-
Notifications
You must be signed in to change notification settings - Fork 0
API Rate Limiting
Version: 1.0.0 Last Updated: 2025-11-21 Status: Specification (Implementation Pending)
The TMI API implements rate limiting to protect against abuse, ensure fair resource allocation, and maintain service availability. Rate limits are applied at multiple scopes depending on the endpoint category and authentication status.

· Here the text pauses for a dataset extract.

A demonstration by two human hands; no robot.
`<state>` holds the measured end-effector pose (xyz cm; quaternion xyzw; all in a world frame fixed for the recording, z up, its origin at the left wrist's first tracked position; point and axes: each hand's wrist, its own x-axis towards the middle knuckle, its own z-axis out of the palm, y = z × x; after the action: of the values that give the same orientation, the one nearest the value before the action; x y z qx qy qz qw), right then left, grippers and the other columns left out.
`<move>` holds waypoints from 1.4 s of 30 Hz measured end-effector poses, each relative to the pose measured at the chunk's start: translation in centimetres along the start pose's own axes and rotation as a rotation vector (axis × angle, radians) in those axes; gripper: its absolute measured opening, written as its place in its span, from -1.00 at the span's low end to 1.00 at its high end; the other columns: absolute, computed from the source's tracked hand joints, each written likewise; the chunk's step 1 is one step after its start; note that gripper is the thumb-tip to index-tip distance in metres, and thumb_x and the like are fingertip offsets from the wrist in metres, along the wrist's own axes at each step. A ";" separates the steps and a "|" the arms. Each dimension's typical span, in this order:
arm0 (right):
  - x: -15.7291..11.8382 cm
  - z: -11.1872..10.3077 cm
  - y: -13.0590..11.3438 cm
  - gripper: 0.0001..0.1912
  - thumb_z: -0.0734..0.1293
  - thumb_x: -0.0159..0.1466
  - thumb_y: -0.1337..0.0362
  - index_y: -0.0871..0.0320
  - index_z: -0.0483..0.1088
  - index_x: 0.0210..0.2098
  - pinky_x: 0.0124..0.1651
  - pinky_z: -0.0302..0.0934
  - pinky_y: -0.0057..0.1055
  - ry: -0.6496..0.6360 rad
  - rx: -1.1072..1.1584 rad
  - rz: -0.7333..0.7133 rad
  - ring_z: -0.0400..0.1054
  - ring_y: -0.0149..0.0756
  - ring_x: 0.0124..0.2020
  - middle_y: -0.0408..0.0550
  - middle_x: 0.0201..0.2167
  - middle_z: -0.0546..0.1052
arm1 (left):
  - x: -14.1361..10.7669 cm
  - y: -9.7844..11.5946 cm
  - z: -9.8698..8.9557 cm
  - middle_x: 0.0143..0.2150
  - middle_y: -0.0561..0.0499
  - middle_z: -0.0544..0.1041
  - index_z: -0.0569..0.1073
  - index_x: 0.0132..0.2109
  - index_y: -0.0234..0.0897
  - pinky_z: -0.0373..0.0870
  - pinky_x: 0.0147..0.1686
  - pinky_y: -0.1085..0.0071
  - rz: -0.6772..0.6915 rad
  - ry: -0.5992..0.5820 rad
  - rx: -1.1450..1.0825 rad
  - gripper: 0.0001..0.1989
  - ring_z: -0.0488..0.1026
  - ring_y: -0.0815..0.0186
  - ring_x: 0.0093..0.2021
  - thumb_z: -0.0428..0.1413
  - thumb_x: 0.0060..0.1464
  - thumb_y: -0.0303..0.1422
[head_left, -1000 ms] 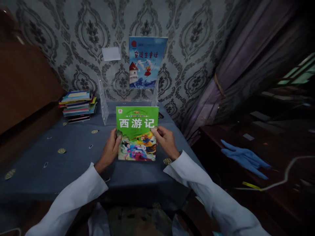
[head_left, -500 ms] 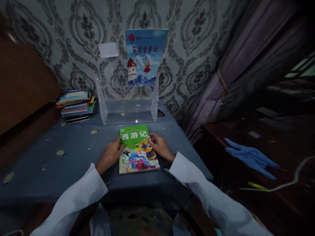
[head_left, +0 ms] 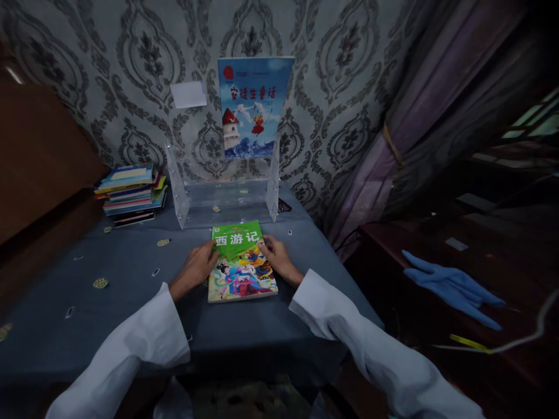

This document provides comprehensive details about the rate limiting strategy documented in the OpenAPI specification via x-rate-limit extensions.
- Rate Limiting Strategy
- Tier Definitions
- Multi-Scope Rate Limiting
- Configurable Quotas
- Rate Limit Headers
- Client Integration
- Database Schema
- Implementation Notes
TMI uses a tiered rate limiting approach with four distinct tiers:
| Tier | Name | Scope | Configurable | Endpoint Count |
|---|---|---|---|---|
| 1 | Public Discovery | IP | No | 5 |
| 2 | Auth Flows | Multi-scope | No | 9 |
| 3 | Resource Operations | User | Yes | 112 |
| 4 | Webhooks | User | Yes | 7 |
- Unauthenticated endpoints use IP-based rate limiting
- Authenticated endpoints use user-based rate limiting (extracted from JWT subject)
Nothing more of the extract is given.